DIRECTIONS:
Leave out the pictures. Return every record otherwise untouched.

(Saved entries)
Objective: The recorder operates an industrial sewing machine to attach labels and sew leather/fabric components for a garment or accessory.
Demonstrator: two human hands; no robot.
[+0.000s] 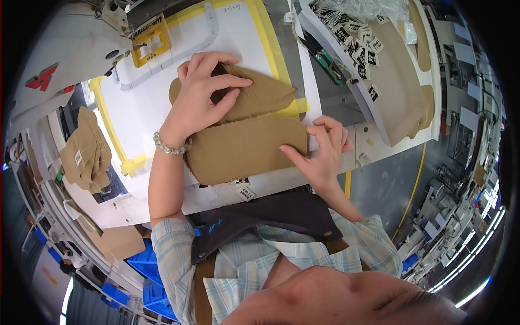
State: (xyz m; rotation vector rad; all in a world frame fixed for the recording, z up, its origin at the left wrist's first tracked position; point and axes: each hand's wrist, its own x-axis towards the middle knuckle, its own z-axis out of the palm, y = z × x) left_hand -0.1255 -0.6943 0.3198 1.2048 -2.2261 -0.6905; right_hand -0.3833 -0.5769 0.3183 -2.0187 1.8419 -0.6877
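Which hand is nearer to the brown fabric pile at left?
Left. The left hand is right of the pile; the right hand is farther right, touching the front panel.

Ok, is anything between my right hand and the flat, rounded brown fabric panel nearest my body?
Nothing visible: your right hand is at the panel's right end, its thumb lying on top.
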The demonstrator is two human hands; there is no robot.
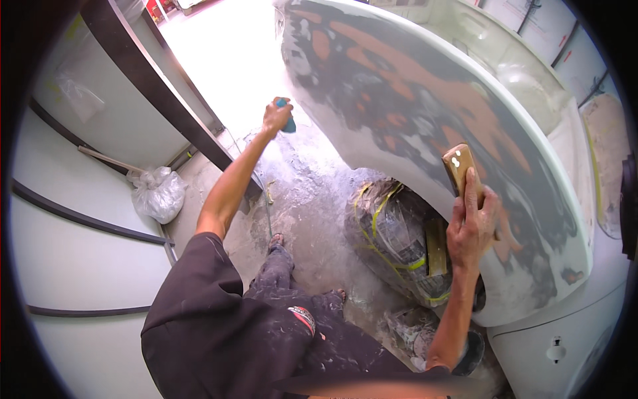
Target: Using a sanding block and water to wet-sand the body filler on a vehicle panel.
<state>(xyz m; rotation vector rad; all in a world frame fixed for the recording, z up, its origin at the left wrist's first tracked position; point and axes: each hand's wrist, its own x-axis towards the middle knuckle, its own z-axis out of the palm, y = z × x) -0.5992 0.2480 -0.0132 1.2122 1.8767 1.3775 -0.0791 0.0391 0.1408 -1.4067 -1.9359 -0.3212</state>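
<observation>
My right hand grips a long brown sanding block with pale spots on its end. It rests against the curved side panel of a vehicle, just above the wheel arch. Grey, white and orange-brown patches mottle the panel's surface. Out to the far left, my left hand is closed around a soft-looking teal thing, perhaps a cloth or sponge. That hand hangs in the air, apart from the panel. Below the arch sits a wheel wrapped in plastic with yellow tape.
A dark upright post and pale wall panels stand to my left, with a clear plastic bag beside them. Dust covers the concrete floor. A dark bucket stands near my right forearm. Behind the panel lies the open truck bed.
</observation>
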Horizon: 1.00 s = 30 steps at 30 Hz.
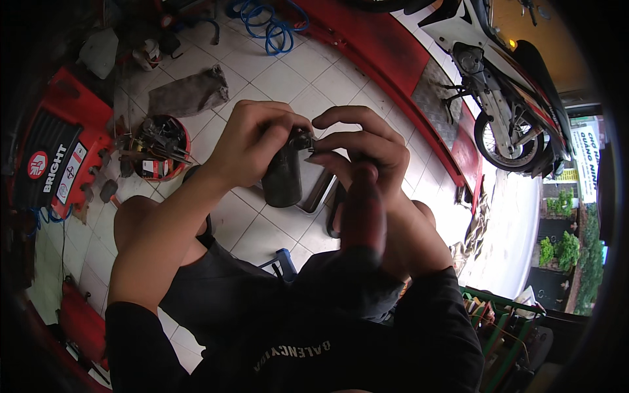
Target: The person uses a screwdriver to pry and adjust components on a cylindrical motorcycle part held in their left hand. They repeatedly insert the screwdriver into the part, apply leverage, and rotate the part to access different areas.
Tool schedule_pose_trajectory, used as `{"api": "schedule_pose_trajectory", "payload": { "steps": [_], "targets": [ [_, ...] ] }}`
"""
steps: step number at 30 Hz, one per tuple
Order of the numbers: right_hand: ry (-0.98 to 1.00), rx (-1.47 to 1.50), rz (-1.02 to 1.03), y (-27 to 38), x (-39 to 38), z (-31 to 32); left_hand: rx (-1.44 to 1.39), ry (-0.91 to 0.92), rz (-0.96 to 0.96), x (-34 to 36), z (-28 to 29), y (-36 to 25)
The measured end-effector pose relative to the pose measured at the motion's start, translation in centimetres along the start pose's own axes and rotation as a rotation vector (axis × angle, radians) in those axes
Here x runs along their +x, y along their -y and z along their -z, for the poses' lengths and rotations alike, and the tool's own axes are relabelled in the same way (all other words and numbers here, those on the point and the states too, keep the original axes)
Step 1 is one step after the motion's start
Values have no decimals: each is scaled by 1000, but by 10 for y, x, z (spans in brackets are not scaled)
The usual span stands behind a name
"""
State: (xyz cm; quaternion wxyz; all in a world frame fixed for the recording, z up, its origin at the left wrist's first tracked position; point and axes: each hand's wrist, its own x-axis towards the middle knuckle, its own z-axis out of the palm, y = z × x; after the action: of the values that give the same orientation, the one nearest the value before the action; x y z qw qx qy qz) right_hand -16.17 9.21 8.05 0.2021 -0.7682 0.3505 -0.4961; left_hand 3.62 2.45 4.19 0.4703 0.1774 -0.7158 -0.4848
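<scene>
My left hand grips the top of a dark metal cylinder, which hangs down between my hands. My right hand is curled at the fitting on the cylinder's top, thumb and fingertips close around a small metal piece there. A red-handled tool, blurred and close to the camera, is tucked in that hand and points back toward me. A metal tray lies on the floor behind the cylinder, partly hidden. A blue object is on the floor between my legs.
A tiled floor holds a red tub of tools, a grey rag, a blue hose and red equipment. At right, a motorcycle stands by a red lift platform; a green rack is at lower right.
</scene>
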Motion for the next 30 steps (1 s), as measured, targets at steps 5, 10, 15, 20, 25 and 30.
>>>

WRITTEN ANSWER:
Objective: The recorder operates an industrial sewing machine to attach labels and sew leather/fabric components for a garment or accessory.
Demonstrator: two human hands; no robot.
[+0.000s] 
State: (xyz m; rotation vector rad; all in a world frame fixed for the recording, z up, its origin at the left wrist's first tracked position; point and axes: each hand's wrist, its own x-axis towards the middle knuckle, its own z-axis out of the palm, y = z × x) left_hand -0.1255 -0.6943 0.3198 1.2048 -2.2261 -0.6905; right_hand -0.3833 -0.5769 0.3183 -2.0187 1.8419 -0.6877
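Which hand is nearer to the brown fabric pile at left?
Left. The left hand is right of the pile; the right hand is farther right, touching the front panel.

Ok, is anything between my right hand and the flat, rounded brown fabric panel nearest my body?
Nothing visible: your right hand is at the panel's right end, its thumb lying on top.
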The demonstrator is two human hands; there is no robot.
Target: Using a sanding block and water to wet-sand the body filler on a vehicle panel.
<state>(xyz m; rotation vector rad; all in a world frame fixed for the recording, z up, its origin at the left wrist's first tracked position; point and axes: each hand's wrist, its own x-axis towards the middle knuckle, its own z-axis out of the palm, y = z × x) -0.5992 0.2480 -0.0132 1.2122 1.8767 1.3775 -0.0791 0.0391 0.1408 -1.4067 -1.9359 -0.3212</state>
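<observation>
My right hand grips a long brown sanding block with pale spots on its end. It rests against the curved side panel of a vehicle, just above the wheel arch. Grey, white and orange-brown patches mottle the panel's surface. Out to the far left, my left hand is closed around a soft-looking teal thing, perhaps a cloth or sponge. That hand hangs in the air, apart from the panel. Below the arch sits a wheel wrapped in plastic with yellow tape.
A dark upright post and pale wall panels stand to my left, with a clear plastic bag beside them. Dust covers the concrete floor. A dark bucket stands near my right forearm. Behind the panel lies the open truck bed.
</observation>
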Horizon: 1.00 s = 30 steps at 30 Hz.
Target: The person uses a screwdriver to pry and adjust components on a cylindrical motorcycle part held in their left hand. They repeatedly insert the screwdriver into the part, apply leverage, and rotate the part to access different areas.
Tool schedule_pose_trajectory, used as `{"api": "schedule_pose_trajectory", "payload": { "steps": [_], "targets": [ [_, ...] ] }}`
"""
steps: step number at 30 Hz, one per tuple
Order of the numbers: right_hand: ry (-0.98 to 1.00), rx (-1.47 to 1.50), rz (-1.02 to 1.03), y (-27 to 38), x (-39 to 38), z (-31 to 32); left_hand: rx (-1.44 to 1.39), ry (-0.91 to 0.92), rz (-0.96 to 0.96), x (-34 to 36), z (-28 to 29), y (-36 to 25)
The measured end-effector pose relative to the pose measured at the motion's start, translation in centimetres along the start pose's own axes and rotation as a rotation vector (axis × angle, radians) in those axes
Here x runs along their +x, y along their -y and z along their -z, for the poses' lengths and rotations alike, and the tool's own axes are relabelled in the same way (all other words and numbers here, those on the point and the states too, keep the original axes)
Step 1 is one step after the motion's start
Values have no decimals: each is scaled by 1000, but by 10 for y, x, z (spans in brackets are not scaled)
The usual span stands behind a name
"""
State: (xyz cm; quaternion wxyz; all in a world frame fixed for the recording, z up, its origin at the left wrist's first tracked position; point and axes: each hand's wrist, its own x-axis towards the middle knuckle, its own z-axis out of the palm, y = z × x; after the action: of the values that give the same orientation, the one nearest the value before the action; x y z qw qx qy qz) right_hand -16.17 9.21 8.05 0.2021 -0.7682 0.3505 -0.4961; left_hand 3.62 2.45 4.19 0.4703 0.1774 -0.7158 -0.4848
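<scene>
My left hand grips the top of a dark metal cylinder, which hangs down between my hands. My right hand is curled at the fitting on the cylinder's top, thumb and fingertips close around a small metal piece there. A red-handled tool, blurred and close to the camera, is tucked in that hand and points back toward me. A metal tray lies on the floor behind the cylinder, partly hidden. A blue object is on the floor between my legs.
A tiled floor holds a red tub of tools, a grey rag, a blue hose and red equipment. At right, a motorcycle stands by a red lift platform; a green rack is at lower right.
</scene>
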Motion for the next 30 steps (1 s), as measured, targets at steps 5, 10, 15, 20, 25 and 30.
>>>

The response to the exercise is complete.